ZYVOX was initially approved in the United States in April 2000 for the treatment of complicated skin and skin structure infections (cSSSIs) and nosocomial pneumonia, including those caused by methicillin-resistant Staphylococcus aureus (MRSA), a serious bacteria linked to increased morbidity, mortality and costs. ZYVOX is available in interchangeable IV and oral formulations, and is the only oral medicine approved by the U.S. Food and Drug Administration for the treatment of designated infections due to MRSA. In December 2002, ZYVOX was approved for use in pediatric patients and subsequently received approval for diabetic foot infections in July 2003. Since its introduction, ZYVOX has proven to be an important treatment option for designated infections known or suspected to be caused by MRSA. To date, more than one million patients worldwide have been treated with ZYVOX for its approved indications.

ZYVOX is indicated in the treatment of the following infections caused by susceptible strains of the designated microorganisms:
  • Complicated skin and skin structure infections, including diabetic foot infections, without concomitant osteomyelitis, caused by Staphylococcus aureus (methicillin-susceptible and -resistant strains), Streptococcus pyogenes, or Streptococcus agalactiae. ZYVOX has not been studied in the treatment of decubitus ulcers. Combination therapy may be clinically indicated if the documented or presumptive pathogens include Gram-negative organisms.Nosocomial pneumonia caused by Staphylococcus aureus (methicillin-susceptible and-resistant strains) or Streptococcus pneumoniae (including multidrug-resistant strains [MDRSP]*). Combination therapy may be clinically indicated if the documented or presumptive pathogens include Gram-negative organisms.

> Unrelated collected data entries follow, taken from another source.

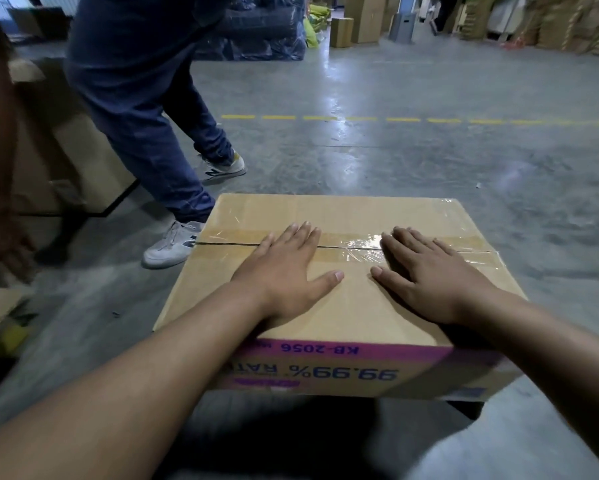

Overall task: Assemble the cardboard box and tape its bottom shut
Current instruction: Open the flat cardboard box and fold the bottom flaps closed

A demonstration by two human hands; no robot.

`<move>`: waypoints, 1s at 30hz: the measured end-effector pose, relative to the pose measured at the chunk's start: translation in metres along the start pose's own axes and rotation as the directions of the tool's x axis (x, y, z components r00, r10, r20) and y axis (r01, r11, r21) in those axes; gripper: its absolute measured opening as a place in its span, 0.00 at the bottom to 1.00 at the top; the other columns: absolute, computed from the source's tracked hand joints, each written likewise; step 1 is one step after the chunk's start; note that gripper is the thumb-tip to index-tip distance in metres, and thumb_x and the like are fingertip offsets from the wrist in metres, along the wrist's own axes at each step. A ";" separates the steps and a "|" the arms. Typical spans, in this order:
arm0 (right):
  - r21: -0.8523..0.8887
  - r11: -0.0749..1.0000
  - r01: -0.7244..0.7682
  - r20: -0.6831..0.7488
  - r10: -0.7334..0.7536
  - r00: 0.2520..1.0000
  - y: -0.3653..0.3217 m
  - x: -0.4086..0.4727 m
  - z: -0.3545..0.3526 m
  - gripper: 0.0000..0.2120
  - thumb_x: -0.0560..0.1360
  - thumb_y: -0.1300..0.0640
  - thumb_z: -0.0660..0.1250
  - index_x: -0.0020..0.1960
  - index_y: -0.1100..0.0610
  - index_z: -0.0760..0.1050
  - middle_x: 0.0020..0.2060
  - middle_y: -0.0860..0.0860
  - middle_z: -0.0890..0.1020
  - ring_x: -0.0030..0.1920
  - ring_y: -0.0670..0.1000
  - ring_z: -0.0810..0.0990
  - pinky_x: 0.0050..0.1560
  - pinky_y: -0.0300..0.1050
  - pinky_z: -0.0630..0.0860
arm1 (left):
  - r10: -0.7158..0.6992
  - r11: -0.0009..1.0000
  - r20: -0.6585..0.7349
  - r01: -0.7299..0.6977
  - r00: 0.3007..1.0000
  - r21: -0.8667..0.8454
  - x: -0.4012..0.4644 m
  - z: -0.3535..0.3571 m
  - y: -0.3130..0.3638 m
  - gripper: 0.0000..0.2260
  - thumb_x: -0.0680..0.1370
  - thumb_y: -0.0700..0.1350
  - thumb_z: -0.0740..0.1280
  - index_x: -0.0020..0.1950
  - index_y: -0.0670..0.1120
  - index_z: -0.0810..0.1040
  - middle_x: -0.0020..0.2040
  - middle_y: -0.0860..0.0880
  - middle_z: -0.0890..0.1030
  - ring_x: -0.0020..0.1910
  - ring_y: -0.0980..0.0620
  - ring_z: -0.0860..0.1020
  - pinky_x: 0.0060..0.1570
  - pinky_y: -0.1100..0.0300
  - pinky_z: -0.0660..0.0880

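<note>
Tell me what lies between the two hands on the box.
Head view: between left hand and right hand, bare cardboard box top and the taped seam.

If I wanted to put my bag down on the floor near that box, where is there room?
Right of the cardboard box the concrete floor is bare, and beyond it too, up to the dashed yellow line. The left is crowded: a standing person's legs and another carton. Both hands lie flat on the box top.

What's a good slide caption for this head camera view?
Both hands press flat on the taped seam of an upturned cardboard box.
</note>
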State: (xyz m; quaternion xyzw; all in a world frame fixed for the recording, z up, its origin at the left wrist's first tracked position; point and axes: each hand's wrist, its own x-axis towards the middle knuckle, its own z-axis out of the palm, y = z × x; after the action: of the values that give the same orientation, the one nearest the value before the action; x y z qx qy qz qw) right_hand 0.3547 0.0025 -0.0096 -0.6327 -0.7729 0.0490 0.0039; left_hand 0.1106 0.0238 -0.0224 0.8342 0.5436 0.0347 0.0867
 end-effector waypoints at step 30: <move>-0.075 0.992 0.097 0.004 -0.097 0.995 -0.040 0.007 0.036 0.32 0.79 0.43 0.44 0.78 0.59 0.51 0.78 0.57 0.52 0.78 0.55 0.47 0.75 0.56 0.45 | 0.005 0.981 0.000 -0.005 1.000 -0.195 -0.011 0.077 -0.023 0.34 0.78 0.68 0.47 0.80 0.56 0.43 0.79 0.58 0.40 0.77 0.60 0.37 0.76 0.49 0.39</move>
State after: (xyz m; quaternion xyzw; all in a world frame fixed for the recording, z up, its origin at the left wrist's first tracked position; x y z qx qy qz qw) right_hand 0.3118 -0.0011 -0.0424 -0.5941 -0.8040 0.0196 -0.0175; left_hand 0.0976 0.0149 -0.1014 0.8231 0.5353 0.0880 0.1679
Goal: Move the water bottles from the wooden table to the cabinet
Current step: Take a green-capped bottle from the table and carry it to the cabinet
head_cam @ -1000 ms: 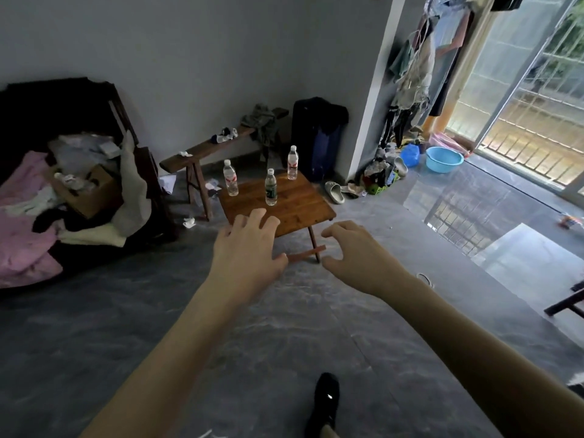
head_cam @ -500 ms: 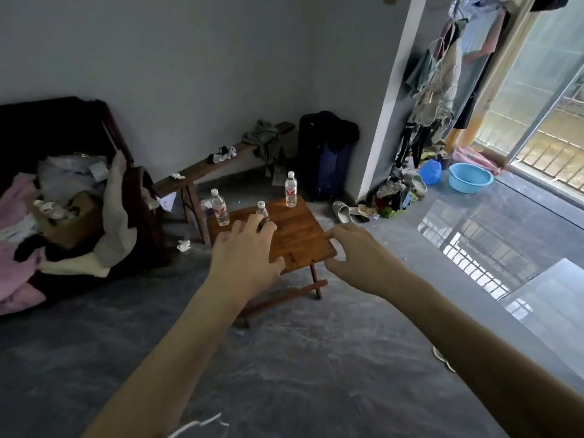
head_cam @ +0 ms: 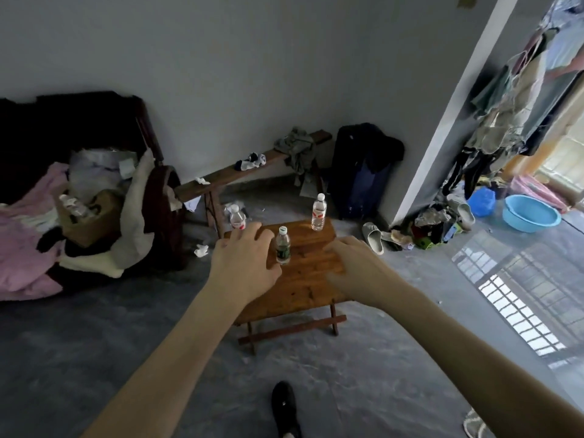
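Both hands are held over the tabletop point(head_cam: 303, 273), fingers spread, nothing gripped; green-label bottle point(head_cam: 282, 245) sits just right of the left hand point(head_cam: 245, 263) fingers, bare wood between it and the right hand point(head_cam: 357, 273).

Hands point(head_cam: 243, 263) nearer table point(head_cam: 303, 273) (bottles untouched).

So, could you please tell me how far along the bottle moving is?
Nothing looks done: all three water bottles stand on the wooden table. In hand: left hand and right hand reach out, holding nothing. Every bottle is left to move; no cabinet shows.
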Tool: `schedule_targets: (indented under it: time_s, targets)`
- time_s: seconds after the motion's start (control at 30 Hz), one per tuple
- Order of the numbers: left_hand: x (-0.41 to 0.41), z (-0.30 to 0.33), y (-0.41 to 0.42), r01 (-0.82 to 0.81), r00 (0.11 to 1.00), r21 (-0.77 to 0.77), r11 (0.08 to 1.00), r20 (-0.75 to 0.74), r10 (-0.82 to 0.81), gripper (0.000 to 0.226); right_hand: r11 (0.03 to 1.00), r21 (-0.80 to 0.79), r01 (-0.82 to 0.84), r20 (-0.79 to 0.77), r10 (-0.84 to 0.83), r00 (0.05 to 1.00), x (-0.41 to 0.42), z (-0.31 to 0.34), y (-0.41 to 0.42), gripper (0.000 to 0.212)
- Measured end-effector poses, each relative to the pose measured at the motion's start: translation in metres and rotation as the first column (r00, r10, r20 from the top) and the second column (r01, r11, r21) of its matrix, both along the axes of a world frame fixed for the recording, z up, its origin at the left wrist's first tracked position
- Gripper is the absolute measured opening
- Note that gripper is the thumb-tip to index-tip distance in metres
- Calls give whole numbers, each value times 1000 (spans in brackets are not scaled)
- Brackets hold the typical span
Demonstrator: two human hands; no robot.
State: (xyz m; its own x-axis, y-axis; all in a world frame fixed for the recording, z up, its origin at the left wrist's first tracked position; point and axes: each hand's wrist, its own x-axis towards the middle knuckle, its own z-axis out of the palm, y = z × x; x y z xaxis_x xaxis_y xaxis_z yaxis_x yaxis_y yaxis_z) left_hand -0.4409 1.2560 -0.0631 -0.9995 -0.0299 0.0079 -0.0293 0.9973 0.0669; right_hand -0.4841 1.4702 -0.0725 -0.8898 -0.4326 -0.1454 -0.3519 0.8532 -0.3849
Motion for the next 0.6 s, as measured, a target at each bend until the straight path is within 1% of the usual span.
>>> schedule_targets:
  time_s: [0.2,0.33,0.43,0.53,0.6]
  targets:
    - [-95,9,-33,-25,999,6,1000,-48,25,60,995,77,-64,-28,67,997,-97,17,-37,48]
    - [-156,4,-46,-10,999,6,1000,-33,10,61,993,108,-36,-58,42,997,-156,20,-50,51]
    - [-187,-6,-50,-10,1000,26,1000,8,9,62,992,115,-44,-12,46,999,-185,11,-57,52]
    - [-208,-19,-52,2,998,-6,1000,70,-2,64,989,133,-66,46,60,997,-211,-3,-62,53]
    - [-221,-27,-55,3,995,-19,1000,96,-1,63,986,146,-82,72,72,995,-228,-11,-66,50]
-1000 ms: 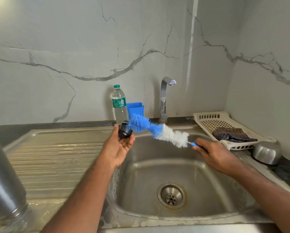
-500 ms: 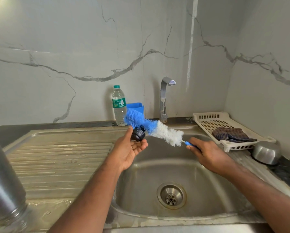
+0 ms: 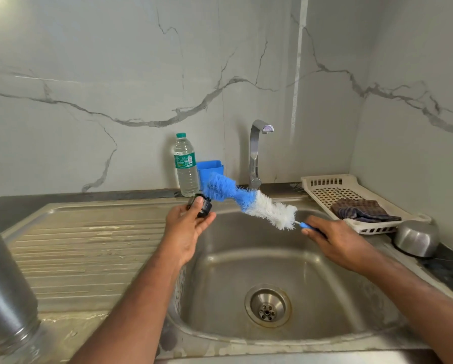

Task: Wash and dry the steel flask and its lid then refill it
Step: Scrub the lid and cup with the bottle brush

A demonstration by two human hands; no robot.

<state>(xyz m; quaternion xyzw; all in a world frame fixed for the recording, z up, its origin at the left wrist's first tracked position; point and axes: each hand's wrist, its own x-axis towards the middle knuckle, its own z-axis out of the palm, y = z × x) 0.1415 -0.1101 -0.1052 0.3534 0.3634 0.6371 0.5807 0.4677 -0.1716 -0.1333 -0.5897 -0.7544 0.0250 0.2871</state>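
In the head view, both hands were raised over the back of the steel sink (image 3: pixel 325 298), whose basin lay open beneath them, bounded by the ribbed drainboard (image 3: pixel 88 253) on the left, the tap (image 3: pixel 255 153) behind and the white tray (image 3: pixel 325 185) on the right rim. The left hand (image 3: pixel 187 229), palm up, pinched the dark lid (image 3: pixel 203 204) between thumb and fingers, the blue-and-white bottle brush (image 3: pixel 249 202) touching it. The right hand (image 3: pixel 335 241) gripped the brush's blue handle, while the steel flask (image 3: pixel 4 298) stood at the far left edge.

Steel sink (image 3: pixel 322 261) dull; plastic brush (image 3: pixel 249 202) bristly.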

    ZYVOX formulations are contraindicated for use in patients who have known hypersensitivity to linezolid or any of the other product components.

    Myelosuppression (including anemia, leukopenia, pancytopenia, and thrombocytopenia) has been reported in patients receiving linezolid. In cases where the outcome is known, when linezolid was discontinued, the affected hematologic parameters have risen toward pretreatment levels. Complete blood counts should be monitored weekly in patients who receive linezolid, particularly in those who receive linezolid for longer than 2 weeks, those with preexisting myelosuppression, those receiving concomitant drugs that produce bone marrow suppression, or those with a chronic infection who have received previous or concomitant antibiotic therapy. Discontinuation of therapy with linezolid should be considered in patients who develop or have worsening myelosuppression.

    Lactic acidosis has been reported with the use of ZYVOX. In reported cases, patients experienced repeated episodes of nausea and vomiting. Patients who develop recurrent nausea or vomiting, unexplained acidosis, or a low bicarbonate level while receiving ZYVOX should receive immediate medical evaluation.

    Spontaneous reports of serotonin syndrome associated with co-administration of ZYVOX and serotonergic agents, including antidepressants such as selective serotonin reuptake inhibitors (SSRIs), have been reported. Patients who are treated with ZYVOX and concomitant serotonergic agents should be closely observed for signs and symptoms of serotonin syndrome (e.g., cognitive dysfunction, hyperpyrexia, hyperreflexia, incoordination). If any signs or symptoms occur physicians should consider discontinuation of either one or both agents (ZYVOX or concomitant serotonergic agents).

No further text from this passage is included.